Try it: Repeat exactly what appears from the opening line of the listing to the line with "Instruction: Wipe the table", inclusive.

◇ ◇ ◇ ◇

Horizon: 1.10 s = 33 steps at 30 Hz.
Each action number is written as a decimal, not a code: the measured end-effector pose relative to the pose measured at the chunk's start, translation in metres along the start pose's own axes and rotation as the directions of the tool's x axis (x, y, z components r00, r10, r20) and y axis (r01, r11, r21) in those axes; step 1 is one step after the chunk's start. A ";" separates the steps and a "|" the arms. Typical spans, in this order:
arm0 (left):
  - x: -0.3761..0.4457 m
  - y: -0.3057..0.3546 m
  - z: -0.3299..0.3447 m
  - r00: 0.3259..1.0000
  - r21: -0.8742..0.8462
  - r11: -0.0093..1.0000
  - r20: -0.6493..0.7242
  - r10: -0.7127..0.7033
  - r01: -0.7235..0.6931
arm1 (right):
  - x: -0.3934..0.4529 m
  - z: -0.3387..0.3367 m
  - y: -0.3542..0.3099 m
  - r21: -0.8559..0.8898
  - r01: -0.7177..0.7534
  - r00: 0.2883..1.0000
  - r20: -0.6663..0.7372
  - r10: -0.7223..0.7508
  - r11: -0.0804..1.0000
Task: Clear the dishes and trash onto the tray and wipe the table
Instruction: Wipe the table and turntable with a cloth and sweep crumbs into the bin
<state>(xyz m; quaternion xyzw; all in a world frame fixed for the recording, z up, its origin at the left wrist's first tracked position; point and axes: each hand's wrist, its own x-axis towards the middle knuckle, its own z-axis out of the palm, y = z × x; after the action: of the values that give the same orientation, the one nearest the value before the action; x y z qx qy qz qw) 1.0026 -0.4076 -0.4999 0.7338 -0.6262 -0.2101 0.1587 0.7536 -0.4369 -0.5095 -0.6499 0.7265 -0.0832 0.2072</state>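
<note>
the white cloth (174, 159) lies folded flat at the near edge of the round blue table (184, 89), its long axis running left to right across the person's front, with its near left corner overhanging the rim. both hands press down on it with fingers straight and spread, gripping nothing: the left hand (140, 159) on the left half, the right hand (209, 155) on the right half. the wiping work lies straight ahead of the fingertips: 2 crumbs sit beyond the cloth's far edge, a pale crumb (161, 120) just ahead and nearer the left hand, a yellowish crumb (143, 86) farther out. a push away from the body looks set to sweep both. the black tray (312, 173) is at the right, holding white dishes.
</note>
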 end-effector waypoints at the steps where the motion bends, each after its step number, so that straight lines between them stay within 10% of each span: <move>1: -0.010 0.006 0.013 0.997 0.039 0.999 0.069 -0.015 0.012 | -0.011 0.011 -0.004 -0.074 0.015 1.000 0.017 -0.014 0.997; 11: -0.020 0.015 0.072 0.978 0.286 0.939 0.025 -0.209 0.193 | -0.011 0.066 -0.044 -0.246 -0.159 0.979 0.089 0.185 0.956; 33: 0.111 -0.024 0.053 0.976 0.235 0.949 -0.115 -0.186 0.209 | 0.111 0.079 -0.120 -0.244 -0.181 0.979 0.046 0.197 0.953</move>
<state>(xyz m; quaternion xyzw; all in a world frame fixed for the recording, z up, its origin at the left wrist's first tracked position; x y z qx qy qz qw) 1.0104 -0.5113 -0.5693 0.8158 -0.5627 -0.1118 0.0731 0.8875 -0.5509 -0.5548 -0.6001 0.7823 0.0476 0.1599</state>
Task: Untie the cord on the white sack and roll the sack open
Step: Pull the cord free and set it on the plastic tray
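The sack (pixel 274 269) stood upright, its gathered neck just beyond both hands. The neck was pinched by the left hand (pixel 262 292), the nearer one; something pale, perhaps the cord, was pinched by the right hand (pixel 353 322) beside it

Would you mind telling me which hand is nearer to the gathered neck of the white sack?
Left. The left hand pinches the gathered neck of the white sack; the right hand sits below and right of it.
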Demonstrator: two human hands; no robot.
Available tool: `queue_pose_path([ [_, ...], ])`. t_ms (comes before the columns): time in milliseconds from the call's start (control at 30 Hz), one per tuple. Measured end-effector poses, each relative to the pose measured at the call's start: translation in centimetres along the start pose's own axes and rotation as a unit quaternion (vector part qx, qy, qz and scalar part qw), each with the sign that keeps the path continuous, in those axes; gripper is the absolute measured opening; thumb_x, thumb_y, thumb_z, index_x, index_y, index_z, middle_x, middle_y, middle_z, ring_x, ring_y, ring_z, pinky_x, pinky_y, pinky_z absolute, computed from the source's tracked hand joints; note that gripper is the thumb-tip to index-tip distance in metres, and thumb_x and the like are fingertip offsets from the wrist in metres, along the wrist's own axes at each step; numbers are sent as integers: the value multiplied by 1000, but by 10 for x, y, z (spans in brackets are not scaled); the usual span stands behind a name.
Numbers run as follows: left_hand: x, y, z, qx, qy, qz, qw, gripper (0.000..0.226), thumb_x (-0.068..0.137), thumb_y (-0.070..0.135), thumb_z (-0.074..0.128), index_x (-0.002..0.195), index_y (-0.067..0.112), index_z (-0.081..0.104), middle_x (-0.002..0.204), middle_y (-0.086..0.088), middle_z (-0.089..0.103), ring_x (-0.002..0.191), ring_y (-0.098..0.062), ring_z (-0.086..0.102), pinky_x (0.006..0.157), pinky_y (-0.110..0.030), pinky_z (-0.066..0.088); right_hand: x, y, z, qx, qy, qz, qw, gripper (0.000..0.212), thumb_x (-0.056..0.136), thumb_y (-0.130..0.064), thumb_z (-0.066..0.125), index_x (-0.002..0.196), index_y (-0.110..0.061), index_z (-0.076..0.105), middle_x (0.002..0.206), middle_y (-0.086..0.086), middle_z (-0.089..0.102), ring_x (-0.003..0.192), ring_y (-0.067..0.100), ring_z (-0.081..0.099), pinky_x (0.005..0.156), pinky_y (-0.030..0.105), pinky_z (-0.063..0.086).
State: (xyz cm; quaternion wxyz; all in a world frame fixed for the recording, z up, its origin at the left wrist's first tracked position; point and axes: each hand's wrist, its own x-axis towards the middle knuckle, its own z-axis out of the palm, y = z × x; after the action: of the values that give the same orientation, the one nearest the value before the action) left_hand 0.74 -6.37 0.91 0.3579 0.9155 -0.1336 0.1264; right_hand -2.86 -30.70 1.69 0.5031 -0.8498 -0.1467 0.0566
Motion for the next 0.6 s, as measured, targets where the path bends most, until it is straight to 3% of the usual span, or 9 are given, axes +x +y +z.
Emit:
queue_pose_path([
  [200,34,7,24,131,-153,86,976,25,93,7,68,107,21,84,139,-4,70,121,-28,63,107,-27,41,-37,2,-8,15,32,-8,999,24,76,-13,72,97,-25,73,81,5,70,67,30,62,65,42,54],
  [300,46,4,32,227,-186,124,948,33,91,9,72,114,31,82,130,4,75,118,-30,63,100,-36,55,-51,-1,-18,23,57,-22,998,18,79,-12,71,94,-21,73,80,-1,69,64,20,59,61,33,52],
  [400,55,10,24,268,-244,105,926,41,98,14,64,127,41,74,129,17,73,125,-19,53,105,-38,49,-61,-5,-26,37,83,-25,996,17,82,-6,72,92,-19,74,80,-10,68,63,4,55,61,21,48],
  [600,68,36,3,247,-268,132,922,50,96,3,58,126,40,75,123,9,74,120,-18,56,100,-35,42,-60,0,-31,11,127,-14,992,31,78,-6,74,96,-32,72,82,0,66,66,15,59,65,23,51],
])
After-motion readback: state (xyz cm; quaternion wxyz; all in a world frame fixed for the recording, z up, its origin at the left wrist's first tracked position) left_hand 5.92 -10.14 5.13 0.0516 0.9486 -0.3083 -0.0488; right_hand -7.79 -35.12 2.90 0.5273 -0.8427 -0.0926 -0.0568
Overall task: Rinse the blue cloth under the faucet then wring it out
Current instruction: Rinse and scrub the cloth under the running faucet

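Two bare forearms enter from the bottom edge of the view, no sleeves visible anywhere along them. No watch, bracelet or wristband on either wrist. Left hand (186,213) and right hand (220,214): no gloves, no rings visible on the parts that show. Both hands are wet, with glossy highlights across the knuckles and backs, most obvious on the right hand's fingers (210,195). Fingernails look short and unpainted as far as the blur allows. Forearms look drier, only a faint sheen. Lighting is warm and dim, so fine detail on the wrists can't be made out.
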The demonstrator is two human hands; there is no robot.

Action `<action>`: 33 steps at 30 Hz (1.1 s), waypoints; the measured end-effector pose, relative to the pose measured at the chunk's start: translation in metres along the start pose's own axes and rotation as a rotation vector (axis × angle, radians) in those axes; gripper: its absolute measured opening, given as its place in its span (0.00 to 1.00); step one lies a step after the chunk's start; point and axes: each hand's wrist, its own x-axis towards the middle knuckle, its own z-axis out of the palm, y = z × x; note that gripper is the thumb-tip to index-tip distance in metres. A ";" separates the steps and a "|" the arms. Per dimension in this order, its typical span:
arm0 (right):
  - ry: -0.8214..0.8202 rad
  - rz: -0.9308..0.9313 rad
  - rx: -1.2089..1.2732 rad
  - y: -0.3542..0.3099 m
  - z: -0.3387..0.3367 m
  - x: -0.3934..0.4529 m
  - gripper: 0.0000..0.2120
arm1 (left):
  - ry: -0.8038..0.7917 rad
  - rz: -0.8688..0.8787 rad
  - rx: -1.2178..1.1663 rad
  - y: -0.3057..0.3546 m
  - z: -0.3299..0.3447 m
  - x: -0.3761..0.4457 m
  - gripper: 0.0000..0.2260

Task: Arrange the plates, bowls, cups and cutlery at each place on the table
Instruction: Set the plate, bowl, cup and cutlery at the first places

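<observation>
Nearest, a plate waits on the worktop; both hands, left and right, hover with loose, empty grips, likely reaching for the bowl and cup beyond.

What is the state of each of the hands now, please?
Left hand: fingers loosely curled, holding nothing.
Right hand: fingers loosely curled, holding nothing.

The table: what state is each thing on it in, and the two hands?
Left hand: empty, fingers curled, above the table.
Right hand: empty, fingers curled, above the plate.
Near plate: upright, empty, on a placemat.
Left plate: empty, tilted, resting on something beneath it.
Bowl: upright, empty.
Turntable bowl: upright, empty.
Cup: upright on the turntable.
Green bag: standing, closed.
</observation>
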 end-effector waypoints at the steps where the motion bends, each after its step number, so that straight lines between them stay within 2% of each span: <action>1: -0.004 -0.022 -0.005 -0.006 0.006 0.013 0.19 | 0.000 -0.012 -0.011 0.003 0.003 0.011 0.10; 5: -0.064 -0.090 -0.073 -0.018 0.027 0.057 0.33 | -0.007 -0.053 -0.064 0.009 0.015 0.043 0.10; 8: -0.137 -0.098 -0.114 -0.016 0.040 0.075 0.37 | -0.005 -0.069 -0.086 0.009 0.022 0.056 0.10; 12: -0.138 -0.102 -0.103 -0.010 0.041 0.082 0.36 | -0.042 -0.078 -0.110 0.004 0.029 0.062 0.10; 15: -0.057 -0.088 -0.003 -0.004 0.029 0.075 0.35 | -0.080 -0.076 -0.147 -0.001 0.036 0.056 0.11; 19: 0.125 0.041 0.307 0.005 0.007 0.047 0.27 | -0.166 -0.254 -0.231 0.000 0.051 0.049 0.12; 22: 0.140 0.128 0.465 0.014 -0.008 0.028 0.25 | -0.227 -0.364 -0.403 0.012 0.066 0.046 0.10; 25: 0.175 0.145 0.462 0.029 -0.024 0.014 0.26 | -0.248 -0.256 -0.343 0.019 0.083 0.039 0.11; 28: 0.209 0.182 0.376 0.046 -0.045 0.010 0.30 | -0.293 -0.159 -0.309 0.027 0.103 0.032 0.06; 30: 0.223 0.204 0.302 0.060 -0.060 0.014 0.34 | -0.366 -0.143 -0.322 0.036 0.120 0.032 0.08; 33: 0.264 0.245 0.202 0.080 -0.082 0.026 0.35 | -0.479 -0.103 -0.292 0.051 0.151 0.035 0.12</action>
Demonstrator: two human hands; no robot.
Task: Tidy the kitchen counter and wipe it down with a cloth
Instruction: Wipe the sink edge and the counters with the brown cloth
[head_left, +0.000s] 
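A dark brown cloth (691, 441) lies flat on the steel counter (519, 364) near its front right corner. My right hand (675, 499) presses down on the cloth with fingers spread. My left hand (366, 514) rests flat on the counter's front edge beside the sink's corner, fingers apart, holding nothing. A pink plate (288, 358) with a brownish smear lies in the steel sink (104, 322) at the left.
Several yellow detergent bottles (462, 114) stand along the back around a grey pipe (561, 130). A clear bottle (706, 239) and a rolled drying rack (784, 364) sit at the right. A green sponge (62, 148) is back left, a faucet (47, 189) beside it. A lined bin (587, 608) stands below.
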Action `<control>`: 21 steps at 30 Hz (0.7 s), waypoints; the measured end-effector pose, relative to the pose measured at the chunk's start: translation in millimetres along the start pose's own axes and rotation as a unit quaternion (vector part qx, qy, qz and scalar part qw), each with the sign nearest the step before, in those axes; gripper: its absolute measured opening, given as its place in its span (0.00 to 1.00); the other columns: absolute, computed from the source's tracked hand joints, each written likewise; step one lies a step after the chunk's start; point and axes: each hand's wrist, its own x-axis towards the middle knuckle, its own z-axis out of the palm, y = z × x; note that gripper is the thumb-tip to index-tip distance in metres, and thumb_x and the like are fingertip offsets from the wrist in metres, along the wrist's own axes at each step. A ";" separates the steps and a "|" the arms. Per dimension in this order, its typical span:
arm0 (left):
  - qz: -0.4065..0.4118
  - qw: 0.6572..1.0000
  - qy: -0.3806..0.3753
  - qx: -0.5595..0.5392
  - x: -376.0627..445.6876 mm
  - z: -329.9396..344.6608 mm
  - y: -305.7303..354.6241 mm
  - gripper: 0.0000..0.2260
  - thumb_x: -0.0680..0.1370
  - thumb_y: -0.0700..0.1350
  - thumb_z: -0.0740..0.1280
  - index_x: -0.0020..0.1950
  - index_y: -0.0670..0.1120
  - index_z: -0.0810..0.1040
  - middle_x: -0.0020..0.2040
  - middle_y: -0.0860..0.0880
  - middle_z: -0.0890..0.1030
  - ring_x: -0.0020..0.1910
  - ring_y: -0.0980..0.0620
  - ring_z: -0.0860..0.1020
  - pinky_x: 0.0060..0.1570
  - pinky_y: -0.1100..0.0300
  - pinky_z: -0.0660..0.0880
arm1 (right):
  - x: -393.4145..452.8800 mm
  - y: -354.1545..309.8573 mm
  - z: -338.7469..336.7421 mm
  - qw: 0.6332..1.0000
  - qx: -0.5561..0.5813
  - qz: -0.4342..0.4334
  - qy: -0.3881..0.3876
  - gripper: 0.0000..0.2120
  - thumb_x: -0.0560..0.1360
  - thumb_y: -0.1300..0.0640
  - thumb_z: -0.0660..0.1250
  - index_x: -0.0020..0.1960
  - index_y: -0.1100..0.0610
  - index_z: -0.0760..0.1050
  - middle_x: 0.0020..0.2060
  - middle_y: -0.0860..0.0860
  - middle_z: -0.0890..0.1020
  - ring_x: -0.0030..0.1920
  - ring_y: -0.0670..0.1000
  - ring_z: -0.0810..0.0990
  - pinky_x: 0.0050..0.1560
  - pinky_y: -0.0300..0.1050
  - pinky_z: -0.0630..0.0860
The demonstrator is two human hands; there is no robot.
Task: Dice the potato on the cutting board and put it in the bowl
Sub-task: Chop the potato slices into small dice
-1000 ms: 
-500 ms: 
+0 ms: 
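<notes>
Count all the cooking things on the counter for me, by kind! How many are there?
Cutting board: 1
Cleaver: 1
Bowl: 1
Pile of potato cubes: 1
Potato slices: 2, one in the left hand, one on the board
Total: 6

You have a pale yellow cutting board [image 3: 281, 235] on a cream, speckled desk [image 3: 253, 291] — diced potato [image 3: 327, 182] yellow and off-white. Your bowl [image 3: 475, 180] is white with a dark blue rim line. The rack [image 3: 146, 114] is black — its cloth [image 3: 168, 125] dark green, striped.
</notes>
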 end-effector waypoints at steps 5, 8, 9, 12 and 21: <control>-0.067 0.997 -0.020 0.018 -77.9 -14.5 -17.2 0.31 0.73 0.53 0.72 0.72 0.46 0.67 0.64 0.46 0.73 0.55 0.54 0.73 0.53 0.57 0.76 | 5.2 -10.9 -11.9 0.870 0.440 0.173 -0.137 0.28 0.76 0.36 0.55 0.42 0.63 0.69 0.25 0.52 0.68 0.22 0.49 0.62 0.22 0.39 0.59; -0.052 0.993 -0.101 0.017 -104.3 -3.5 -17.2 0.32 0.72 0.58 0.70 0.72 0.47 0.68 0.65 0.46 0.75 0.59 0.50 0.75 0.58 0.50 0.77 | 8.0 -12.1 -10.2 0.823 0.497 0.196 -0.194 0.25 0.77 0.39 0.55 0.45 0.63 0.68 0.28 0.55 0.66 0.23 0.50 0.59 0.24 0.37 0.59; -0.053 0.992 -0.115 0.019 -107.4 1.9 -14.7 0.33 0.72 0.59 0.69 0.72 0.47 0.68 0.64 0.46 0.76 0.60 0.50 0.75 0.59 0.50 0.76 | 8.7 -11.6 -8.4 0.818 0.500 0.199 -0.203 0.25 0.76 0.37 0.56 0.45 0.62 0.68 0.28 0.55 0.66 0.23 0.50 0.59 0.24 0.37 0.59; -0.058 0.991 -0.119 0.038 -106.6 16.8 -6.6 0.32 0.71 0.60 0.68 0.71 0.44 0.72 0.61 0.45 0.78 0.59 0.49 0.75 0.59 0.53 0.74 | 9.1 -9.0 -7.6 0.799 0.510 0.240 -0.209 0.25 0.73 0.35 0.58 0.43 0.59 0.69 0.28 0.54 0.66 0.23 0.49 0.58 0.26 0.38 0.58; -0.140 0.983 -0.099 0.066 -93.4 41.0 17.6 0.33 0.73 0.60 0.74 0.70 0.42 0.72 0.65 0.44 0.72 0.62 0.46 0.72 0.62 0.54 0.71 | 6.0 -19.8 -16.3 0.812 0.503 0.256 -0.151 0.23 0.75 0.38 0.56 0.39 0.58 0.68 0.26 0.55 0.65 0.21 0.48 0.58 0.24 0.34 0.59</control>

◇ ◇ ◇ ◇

Exercise output:
Horizon: 1.10 s = 33 steps at 30 Hz.
Each action number is written as a decimal, not a code: the measured end-effector pose relative to the pose measured at the chunk's start, translation in metres along the start pose's own axes and rotation as the directions of the tool's x axis (x, y, z components r00, r10, r20) and y axis (r01, r11, r21) in those axes; step 1 is one step after the chunk's start. A ";" separates the steps and a "|" the arms. Typical spans, in this order:
arm0 (left):
  - x: -0.3761..0.4457 m
  - y: -0.3057..0.3546 m
  - z: -0.3299..0.3447 m
  - r00: 0.3259..1.0000
  - r21: -0.8742..0.8462
  - r11: -0.0093..1.0000
  - r20: -0.6493..0.7242
  - r10: -0.7127..0.7033
  - r01: -0.7235..0.6931
arm1 (right):
  - x: -0.3934..0.4529 m
  - z: -0.3387..0.3367 m
  - y: -0.3542..0.3099 m
  - r21: -0.8559..0.8898
  - r01: -0.7177..0.7534
  - r00: 0.2883..1.0000
  - r20: -0.6663..0.7372
  - r10: -0.7223..0.7508
  - r11: -0.0804..1.0000
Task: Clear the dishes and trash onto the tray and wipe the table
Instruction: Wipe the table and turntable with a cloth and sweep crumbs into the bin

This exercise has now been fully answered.